Abstract
Missense mutations in the gene that encodes for the mechanically-gated ion channel Piezo1 have been linked to a number of diseases. Gain-of-function variants are linked to a hereditary anaemia and loss-of-function variants have been linked to generalized lymphatic dysplasia and bicuspid aortic valve. Two previously characterized mutations, S217L and G2029R, both exhibit reduced plasma membrane trafficking. Here we show that both mutations also display reduced stability and higher turnover rates than wild-type Piezo1 channels. This occurs through increased ubiquitination and subsequent proteasomal degradation. Congruent with this, proteasome inhibition using N-acetyl-l-leucyl-l-leucyl-l-norleucinal (ALLN) reduced the degradation of both mutant proteins. While ALLN treatment could not rescue the function of S217L we show via multiple complementary methodologies that proteasome inhibition via ALLN treatment can not only prevent G2029R turnover but increase the membrane localized pool of this variant and the functional Piezo1 mechanosensitive currents.
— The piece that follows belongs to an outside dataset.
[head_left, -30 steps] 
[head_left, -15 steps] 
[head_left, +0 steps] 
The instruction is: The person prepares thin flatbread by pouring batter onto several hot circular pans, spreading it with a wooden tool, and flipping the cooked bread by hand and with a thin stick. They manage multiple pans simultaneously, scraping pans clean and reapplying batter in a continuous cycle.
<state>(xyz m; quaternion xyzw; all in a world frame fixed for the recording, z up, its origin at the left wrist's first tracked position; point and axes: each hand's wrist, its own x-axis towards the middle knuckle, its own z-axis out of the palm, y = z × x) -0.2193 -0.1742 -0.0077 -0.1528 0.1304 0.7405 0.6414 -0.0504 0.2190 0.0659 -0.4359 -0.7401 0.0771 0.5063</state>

This data in combination with a precision medicine approach provides a new potential therapeutic avenue for the treatment of Piezo1 mediated channelopathies.
Highlights
Mechanosensitive (MS) ion channels are a structurally diverse class of cellular sensors that decode mechanical cues (Martinac and Cox, 2017; Cox et al, 2019; Poole, 2021; Syeda, 2021)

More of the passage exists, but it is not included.